On October 15th, I’ll be participating in the Written in the Sand Authors Fair, sponsored by Beach Books in Seaside. I’m thrilled to be a part of this, and grateful to Beach Books for all they do to support local authors. It’s a fun event for me, connecting with readers and other authors at one of the best bookstores on the coast.
Then, on Halloween, I’ll be telling ghost stories on the historic Astoria Trolley. This event was so much fun last year, and I’m excited to participate again. I’ll be talking about local legends and hauntings, as well as sharing classic ghost stories.
Although I haven’t done much writing lately, I have done some reading. I know—the time I spent reading could have been spent on writing. The thing is, if you want to write and you want to improve your skills, you’ve got to read, and you’ve got to have a critical perspective when you do, thinking about why the author makes the choices they make about writing. The more you read, the better you’ll write. The two go hand in hand.
So, what have I been reading? I just finished The Last Star, the third book in the 5th Wave series by Rick Yancey. This is a fantastic young adult sci-fi series, and it’s not just for teens. There are some big concepts in this one—genocide, and what it means to be human. The methods the alien invaders use to take over our planet are diabolical, and the books are full of twists I didn’t expect.
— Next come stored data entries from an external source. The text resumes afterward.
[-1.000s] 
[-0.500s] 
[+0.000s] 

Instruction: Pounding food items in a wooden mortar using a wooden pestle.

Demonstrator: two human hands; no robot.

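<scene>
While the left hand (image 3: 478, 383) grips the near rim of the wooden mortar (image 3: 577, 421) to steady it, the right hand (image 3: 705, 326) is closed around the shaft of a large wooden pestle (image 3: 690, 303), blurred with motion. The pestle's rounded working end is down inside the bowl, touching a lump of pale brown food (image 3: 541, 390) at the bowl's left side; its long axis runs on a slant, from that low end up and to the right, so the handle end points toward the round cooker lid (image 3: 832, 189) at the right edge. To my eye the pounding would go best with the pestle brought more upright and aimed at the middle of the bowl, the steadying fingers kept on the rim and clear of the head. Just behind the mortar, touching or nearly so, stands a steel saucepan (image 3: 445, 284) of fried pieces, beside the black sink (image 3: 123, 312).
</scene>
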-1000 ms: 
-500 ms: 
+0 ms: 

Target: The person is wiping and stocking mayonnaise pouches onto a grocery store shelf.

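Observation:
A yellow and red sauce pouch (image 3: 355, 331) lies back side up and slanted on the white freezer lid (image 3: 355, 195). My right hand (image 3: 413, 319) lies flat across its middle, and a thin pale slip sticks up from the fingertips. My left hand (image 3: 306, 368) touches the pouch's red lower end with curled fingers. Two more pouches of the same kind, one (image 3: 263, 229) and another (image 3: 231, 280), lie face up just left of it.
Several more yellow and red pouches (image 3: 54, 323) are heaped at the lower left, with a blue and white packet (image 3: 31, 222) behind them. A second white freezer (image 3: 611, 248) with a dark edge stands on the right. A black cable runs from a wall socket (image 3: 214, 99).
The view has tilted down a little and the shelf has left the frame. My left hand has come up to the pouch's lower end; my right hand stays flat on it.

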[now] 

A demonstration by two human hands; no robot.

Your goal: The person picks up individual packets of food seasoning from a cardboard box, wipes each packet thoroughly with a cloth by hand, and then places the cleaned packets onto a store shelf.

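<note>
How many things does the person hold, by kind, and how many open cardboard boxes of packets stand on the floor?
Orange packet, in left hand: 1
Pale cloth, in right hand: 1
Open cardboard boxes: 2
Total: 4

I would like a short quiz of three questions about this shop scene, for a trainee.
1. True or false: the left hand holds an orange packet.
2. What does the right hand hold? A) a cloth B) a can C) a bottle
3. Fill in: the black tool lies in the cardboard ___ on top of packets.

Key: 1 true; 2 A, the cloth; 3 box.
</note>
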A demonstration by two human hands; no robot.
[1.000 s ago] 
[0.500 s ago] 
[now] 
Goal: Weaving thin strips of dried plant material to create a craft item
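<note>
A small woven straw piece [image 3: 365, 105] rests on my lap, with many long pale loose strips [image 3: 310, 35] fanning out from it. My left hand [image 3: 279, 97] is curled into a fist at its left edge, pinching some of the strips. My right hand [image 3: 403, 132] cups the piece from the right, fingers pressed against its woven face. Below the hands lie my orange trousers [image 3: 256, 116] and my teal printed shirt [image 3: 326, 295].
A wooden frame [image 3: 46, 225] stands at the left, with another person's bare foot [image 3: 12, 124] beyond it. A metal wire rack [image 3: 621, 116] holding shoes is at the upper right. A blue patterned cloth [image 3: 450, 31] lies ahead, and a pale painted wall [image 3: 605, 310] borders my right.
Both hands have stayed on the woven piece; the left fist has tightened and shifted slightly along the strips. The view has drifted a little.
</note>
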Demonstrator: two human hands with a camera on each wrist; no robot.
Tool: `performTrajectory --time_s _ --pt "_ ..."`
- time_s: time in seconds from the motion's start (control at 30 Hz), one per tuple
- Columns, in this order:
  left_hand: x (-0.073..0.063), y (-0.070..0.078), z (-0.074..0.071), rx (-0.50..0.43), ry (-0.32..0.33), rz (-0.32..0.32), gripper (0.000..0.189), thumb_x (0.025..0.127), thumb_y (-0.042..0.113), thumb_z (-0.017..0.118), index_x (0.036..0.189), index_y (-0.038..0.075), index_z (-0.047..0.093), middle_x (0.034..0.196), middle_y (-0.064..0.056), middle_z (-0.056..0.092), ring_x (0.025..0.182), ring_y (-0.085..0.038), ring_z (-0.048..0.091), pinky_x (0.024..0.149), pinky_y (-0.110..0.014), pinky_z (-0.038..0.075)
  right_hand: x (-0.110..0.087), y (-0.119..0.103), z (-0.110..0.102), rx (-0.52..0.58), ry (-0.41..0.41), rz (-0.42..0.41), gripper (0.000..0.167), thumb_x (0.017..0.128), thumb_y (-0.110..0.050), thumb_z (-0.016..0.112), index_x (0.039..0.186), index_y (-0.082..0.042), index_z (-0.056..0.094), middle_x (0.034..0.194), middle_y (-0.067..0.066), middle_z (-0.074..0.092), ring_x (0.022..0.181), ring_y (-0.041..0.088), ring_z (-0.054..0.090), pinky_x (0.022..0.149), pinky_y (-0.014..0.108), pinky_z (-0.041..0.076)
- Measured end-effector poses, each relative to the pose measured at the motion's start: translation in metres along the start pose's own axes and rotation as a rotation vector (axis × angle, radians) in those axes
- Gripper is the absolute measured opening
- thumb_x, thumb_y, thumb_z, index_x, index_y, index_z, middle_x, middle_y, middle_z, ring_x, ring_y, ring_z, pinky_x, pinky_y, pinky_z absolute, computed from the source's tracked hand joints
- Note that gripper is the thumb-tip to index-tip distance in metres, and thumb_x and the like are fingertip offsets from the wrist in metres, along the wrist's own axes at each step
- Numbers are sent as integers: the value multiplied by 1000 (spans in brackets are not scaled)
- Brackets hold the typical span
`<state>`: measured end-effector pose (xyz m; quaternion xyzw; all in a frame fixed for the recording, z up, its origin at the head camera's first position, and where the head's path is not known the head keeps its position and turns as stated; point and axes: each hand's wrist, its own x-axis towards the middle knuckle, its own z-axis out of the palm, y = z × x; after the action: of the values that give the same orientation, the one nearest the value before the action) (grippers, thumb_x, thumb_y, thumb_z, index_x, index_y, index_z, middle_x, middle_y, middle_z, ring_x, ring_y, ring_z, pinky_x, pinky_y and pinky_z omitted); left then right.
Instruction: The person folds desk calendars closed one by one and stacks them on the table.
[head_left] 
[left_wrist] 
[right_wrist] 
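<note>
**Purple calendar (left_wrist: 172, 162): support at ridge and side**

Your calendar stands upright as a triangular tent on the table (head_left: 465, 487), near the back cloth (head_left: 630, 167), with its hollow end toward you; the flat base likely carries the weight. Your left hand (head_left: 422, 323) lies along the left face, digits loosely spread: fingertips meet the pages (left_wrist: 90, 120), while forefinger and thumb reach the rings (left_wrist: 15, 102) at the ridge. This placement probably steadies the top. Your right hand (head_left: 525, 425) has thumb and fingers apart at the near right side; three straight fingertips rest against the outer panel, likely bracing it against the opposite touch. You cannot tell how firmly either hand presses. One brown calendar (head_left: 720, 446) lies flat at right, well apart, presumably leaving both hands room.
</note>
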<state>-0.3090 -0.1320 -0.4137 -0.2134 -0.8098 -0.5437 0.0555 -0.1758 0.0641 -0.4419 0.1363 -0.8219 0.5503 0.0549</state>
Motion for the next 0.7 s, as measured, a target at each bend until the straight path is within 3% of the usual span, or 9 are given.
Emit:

If you saw the movie, don’t let it deter you from the books. As is true most of the time, the books are better because they have more substance. The movie had great action, but the story was abbreviated on film and there wasn’t time to get to know the characters. Read the books instead.
I also read The Handmaid’s Tale by Margaret Atwood. Although it’s an older sci-fi book, first published in 1985, it has a similar feel to more recent dystopian books. The world has changed drastically: society is controlled by a religious cult and women are property of the state, forced into roles where they have no rights over their own bodies. It’s well-written and an important read in thinking about human rights and equality. It’s a frightening read too, because even now, in 2016, there are places in the world where women don’t have rights and are forced into roles similar to what is described in the book. It is also disconcerting to read this book in our current political climate, where a certain presidential candidate makes misogynistic statements on a regular basis.
I have a number of books on my to-read list, but I’ll share one that stands out: Three Dark Crowns by Kendare Blake. I loved Blake’s first book about a vengeful ghost, Anna Dressed in Blood, which hooked me from the start. She’s a talented and witty author. Her latest book is a YA fantasy about three sisters who must fight to the death for the crown. They all are thought to have extraordinary powers, but two of them might be faking. Even so, the strongest sister might not win. I can’t wait to dive into this world of intrigue and treachery.
What are you reading? Any recommendations?